Suvvia, non ti par meglio di essere ragionevole una volta? Orsù, getta nel fuoco quel vecchio fascio di carta, e riunisciti alla mia chiesa.
— Dio me ne guardi! — esclamò con fervore Tom.
— Tu vedi bene che Dio non si muove per aiutarti. Se un Dio vi fosse, non avrebbe consentito che tu cadessi nelle mie mani. Cotesta tua religione non è che un cumulo di frodi. Me ne intendo, io! Faresti meglio a badare a me. Io son qualcuno, e posso far qualche cosa.
— No, padrone: — rispose Tom — io mi terrò fermo al Signore. Mi aiuti Egli o no, ricorrerò sempre a Lui, e crederò in Lui fino all’ultimo fiato.
— Tanto peggio per te! — disse lo stolto e brutale uomo, sputandogli in viso e respingendolo col piede. — Non dubitare, ti farò io abbassar la fronte e starmi soggetto; vedrai! — Così dicendo Legrée gli voltò le spalle. Quando un peso tremendo opprime l’anima fino al grado a cui può giungere l’umana pazienza, v’è un istante in cui uno sforzo disperato d’ogni nervo fisico e morale tenta di respingere quel peso da sé; perciò spesso accade che le più crudeli angosce precedono un riflusso di gioia e di coraggio.
Così avvenne per Tom.
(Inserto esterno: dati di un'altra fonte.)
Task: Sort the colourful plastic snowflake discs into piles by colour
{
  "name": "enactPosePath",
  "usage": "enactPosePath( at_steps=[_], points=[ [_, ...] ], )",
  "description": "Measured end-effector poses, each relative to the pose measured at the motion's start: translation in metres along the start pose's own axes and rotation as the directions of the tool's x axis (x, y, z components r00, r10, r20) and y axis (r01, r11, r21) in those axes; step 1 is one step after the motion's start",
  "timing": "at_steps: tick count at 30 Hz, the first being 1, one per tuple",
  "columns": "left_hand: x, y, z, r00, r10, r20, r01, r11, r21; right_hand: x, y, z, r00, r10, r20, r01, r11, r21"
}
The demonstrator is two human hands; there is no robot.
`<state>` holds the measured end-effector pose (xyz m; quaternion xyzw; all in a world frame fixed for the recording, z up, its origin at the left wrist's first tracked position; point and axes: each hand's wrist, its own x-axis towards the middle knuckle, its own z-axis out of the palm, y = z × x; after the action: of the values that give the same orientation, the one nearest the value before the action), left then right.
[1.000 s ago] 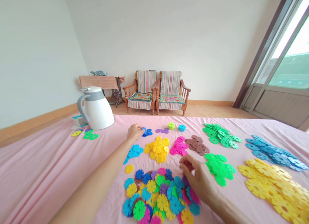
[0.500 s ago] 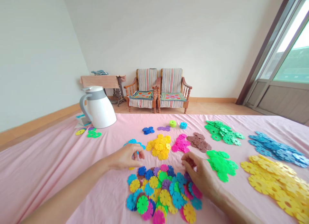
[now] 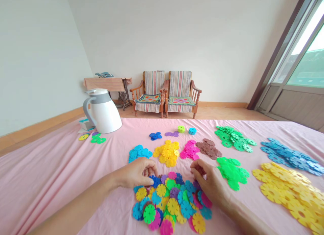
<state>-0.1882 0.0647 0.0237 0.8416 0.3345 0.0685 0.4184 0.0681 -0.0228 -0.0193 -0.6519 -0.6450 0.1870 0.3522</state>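
Note:
A mixed pile of notched, flower-shaped plastic discs (image 3: 173,206) in many colours lies on the pink cloth in front of me. My left hand (image 3: 136,172) is over the pile's upper left edge. Its thumb is beside a dark blue disc (image 3: 156,183), and a gap shows between thumb and curled fingers. At the pile's upper right, my right hand (image 3: 211,184) rests with fingers curled in toward the thumb; whether anything is between them is hidden. Just beyond the hands lie single-colour heaps: light blue (image 3: 139,152), yellow (image 3: 167,154), pink (image 3: 189,150), brown (image 3: 209,149) and bright green (image 3: 233,173).
Large yellow discs (image 3: 293,194), blue discs (image 3: 291,156) and green discs (image 3: 234,139) spread along the right. Small dark blue (image 3: 155,136) and purple groups (image 3: 172,134) and two short stacks sit farther back. A white jug (image 3: 105,113) stands at the left, near a few loose discs.
My left hand has moved from beside the light blue heap, toward me and slightly right, to the mixed pile's edge. The light blue heap now shows more fully. My right hand stays put.

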Motion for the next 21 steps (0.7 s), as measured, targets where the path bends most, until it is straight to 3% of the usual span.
enactPosePath(
  at_steps=[7, 21],
  points=[
    [0.003, 0.001, 0.013, 0.998, 0.004, -0.066, 0.001, 0.998, 0.063, 0.000, -0.002, -0.001, 1.000, -0.003, -0.003, 0.003, 1.000, 0.005],
    [0.005, 0.013, 0.017, 0.998, 0.063, 0.003, -0.063, 0.990, 0.129, 0.000, -0.004, -0.002, 1.000, -0.012, 0.011, 0.012, 1.000, -0.002]
  ],
)
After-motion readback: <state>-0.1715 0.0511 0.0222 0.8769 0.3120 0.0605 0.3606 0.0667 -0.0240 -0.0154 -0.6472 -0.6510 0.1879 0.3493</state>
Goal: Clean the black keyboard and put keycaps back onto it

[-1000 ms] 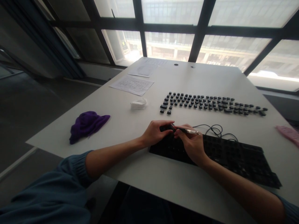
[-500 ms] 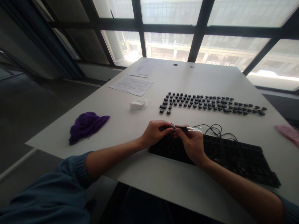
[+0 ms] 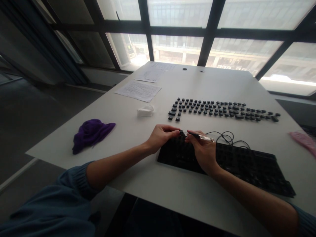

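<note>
While a tool point(image 3: 206, 138) was clamped in the right hand point(image 3: 206, 151), the left hand point(image 3: 161, 136) was noted at the keyboard's point(image 3: 243, 163) far left, grip undetermined.

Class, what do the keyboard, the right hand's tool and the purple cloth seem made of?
Keyboard: probably matt black plastic, given its dull, dark surface. Tool: bright glints suggest shiny metal; its dark part is unclear. Cloth: soft matt fabric, perhaps fleece, judging by its rumpled folds.

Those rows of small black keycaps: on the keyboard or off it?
Off: the keycaps sit on the white tabletop, beyond the keyboard and apart from it.
</note>
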`<state>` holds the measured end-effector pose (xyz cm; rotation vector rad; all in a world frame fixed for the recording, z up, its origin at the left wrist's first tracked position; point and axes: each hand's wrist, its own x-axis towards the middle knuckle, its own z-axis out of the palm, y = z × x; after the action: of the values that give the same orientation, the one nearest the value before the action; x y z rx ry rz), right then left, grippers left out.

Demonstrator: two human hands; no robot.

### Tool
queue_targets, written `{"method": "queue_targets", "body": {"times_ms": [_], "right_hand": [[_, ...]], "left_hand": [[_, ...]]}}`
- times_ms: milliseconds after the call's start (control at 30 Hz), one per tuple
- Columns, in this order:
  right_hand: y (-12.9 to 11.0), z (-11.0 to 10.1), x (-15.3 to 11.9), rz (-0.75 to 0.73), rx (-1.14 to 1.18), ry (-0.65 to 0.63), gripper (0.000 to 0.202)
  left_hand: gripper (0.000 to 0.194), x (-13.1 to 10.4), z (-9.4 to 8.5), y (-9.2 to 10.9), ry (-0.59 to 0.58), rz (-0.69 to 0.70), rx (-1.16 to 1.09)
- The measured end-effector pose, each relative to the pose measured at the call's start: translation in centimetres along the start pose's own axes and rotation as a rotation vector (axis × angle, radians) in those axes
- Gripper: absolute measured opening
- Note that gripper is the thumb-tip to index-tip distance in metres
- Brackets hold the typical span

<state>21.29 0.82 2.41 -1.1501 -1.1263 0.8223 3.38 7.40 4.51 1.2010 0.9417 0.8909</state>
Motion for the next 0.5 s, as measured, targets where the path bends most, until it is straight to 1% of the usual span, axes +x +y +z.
{"method": "queue_targets", "body": {"times_ms": [100, 167, 267, 367, 433, 500], "right_hand": [[0.0, 0.0, -0.1, 0.011, -0.029, 0.027, 0.023], [-0.1, 0.0, 0.0, 0.017, -0.047, 0.039, 0.025], [-0.2, 0.1, 0.0, 0.04, -0.065, 0.06, 0.027], [-0.2, 0.2, 0.0, 0.098, -0.059, 0.073, 0.032], [-0.3, 0.2, 0.1, 0.128, -0.037, 0.069, 0.035], [-0.4, 0.3, 0.1, 0.132, -0.013, 0.053, 0.037]], "left_hand": [[0.04, -0.1, 0.2, 0.0, 0.022, -0.047, -0.034], [0.037, -0.1, 0.3, -0.1, 0.04, -0.004, -0.014], [0.031, 0.1, 0.4, -0.4, 0.061, 0.169, 0.049], [0.026, 0.4, 0.2, -0.5, 0.076, 0.367, 0.119], [0.022, 0.8, -0.1, -0.4, 0.09, 0.483, 0.202], [0.019, 1.6, -0.5, -0.2, 0.088, 0.574, 0.307]]}}
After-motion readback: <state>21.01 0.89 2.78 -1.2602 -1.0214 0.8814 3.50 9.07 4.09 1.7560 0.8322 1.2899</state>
Gli empi dileggi del barbaro padrone abbatterono totalmente l’anima sua scoraggiata, e benché la sua mano stringesse ancora l’eterna roccia della fede, era uno sforzo ultimo e disperato.
Tom sedeva come stupido presso al fuoco. A un tratto ogni cosa intorno a lui sembrò dileguarsi, ed egli ebbe una visione dell’Uomo coronato di spine, oltraggiato e sanguinante.
Tom stava ammirando con trepida venerazione la maestosa pazienza di quel viso, e il tenero sguardo di quegli occhi agitò il cuore di lui fino al fondo.